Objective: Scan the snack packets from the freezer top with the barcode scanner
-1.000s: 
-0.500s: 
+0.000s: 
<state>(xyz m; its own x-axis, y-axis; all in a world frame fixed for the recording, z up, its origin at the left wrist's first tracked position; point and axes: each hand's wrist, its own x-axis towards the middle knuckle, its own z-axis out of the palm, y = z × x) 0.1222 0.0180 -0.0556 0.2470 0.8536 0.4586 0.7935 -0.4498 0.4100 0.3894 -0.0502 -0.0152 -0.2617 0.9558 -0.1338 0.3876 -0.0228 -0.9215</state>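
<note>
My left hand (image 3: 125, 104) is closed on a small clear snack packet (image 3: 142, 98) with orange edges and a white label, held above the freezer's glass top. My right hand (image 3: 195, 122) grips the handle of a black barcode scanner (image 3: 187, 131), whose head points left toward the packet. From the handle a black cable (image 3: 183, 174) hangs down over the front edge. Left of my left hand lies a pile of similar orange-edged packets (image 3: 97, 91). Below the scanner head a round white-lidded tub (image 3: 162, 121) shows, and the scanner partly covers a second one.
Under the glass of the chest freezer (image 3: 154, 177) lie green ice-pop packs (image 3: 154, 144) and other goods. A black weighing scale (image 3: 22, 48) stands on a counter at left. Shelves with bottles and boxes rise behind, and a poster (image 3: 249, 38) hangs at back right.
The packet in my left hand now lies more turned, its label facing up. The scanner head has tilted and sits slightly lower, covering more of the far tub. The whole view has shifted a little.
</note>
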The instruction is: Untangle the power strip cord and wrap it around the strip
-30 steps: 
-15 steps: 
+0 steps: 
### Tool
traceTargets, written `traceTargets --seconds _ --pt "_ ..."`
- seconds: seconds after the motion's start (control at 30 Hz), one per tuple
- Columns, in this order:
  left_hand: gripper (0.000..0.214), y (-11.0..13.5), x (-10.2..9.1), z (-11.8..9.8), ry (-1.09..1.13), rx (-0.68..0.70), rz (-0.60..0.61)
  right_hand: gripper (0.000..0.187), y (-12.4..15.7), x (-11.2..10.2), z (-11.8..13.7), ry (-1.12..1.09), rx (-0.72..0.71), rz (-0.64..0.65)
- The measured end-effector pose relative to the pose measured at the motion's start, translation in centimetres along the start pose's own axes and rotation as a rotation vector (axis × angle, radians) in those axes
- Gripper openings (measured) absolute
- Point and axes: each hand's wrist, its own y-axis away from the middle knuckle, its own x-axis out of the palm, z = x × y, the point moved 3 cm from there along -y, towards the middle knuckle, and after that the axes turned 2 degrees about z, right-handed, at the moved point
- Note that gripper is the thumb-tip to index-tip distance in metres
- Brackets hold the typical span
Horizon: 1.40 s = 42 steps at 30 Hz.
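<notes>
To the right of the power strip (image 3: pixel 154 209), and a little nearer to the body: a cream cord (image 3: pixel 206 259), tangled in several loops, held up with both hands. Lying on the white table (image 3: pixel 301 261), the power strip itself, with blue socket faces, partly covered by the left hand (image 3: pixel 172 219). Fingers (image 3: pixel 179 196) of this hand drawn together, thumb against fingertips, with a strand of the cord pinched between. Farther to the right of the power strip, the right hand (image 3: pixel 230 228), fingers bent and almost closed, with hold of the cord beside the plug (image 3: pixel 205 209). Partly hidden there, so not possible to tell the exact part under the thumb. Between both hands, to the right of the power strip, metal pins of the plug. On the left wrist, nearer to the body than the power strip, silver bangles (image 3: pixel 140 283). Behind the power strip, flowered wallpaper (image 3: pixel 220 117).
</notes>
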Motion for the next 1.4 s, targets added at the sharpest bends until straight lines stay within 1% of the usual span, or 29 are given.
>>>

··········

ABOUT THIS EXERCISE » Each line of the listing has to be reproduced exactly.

SOLVED PROBLEM »
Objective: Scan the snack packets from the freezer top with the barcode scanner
-1.000s: 
-0.500s: 
+0.000s: 
<state>(xyz m; its own x-axis, y-axis; all in a world frame fixed for the recording, z up, its origin at the left wrist's first tracked position; point and axes: each hand's wrist, its own x-axis towards the middle knuckle, its own z-axis out of the palm, y = z × x) 0.1222 0.0180 -0.0556 0.2470 0.8536 0.4586 0.7935 -0.4498 0.4100 0.3894 -0.0502 -0.0152 -0.2617 0.9558 -0.1338 0.3876 -0.0228 -0.9215</state>
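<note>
My left hand (image 3: 125, 104) is closed on a small clear snack packet (image 3: 142, 98) with orange edges and a white label, held above the freezer's glass top. My right hand (image 3: 195, 122) grips the handle of a black barcode scanner (image 3: 187, 131), whose head points left toward the packet. From the handle a black cable (image 3: 183, 174) hangs down over the front edge. Left of my left hand lies a pile of similar orange-edged packets (image 3: 97, 91). Below the scanner head a round white-lidded tub (image 3: 162, 121) shows, and the scanner partly covers a second one.
Under the glass of the chest freezer (image 3: 154, 177) lie green ice-pop packs (image 3: 154, 144) and other goods. A black weighing scale (image 3: 22, 48) stands on a counter at left. Shelves with bottles and boxes rise behind, and a poster (image 3: 249, 38) hangs at back right.
The packet in my left hand now lies more turned, its label facing up. The scanner head has tilted and sits slightly lower, covering more of the far tub. The whole view has shifted a little.
</note>
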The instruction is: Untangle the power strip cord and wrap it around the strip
-30 steps: 
-15 steps: 
+0 steps: 
### Tool
traceTargets, written `traceTargets --seconds _ --pt "_ ..."`
- seconds: seconds after the motion's start (control at 30 Hz), one per tuple
- Columns, in this order:
  left_hand: gripper (0.000..0.214), y (-11.0..13.5), x (-10.2..9.1), z (-11.8..9.8), ry (-1.09..1.13), rx (-0.68..0.70), rz (-0.60..0.61)
  right_hand: gripper (0.000..0.187), y (-12.4..15.7), x (-11.2..10.2), z (-11.8..13.7), ry (-1.12..1.09), rx (-0.72..0.71), rz (-0.64..0.65)
- The measured end-effector pose relative to the pose measured at the motion's start, translation in centimetres along the start pose's own axes and rotation as a rotation vector (axis × angle, radians) in those axes
- Gripper openings (measured) absolute
- Point and axes: each hand's wrist, its own y-axis away from the middle knuckle, its own x-axis out of the palm, z = x × y, the point moved 3 cm from there along -y, towards the middle knuckle, and after that the axes turned 2 degrees about z, right-handed, at the moved point
- Note that gripper is the thumb-tip to index-tip distance in metres
- Brackets hold the typical span
Horizon: 1.40 s = 42 steps at 30 Hz.
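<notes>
To the right of the power strip (image 3: pixel 154 209), and a little nearer to the body: a cream cord (image 3: pixel 206 259), tangled in several loops, held up with both hands. Lying on the white table (image 3: pixel 301 261), the power strip itself, with blue socket faces, partly covered by the left hand (image 3: pixel 172 219). Fingers (image 3: pixel 179 196) of this hand drawn together, thumb against fingertips, with a strand of the cord pinched between. Farther to the right of the power strip, the right hand (image 3: pixel 230 228), fingers bent and almost closed, with hold of the cord beside the plug (image 3: pixel 205 209). Partly hidden there, so not possible to tell the exact part under the thumb. Between both hands, to the right of the power strip, metal pins of the plug. On the left wrist, nearer to the body than the power strip, silver bangles (image 3: pixel 140 283). Behind the power strip, flowered wallpaper (image 3: pixel 220 117).
</notes>
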Motion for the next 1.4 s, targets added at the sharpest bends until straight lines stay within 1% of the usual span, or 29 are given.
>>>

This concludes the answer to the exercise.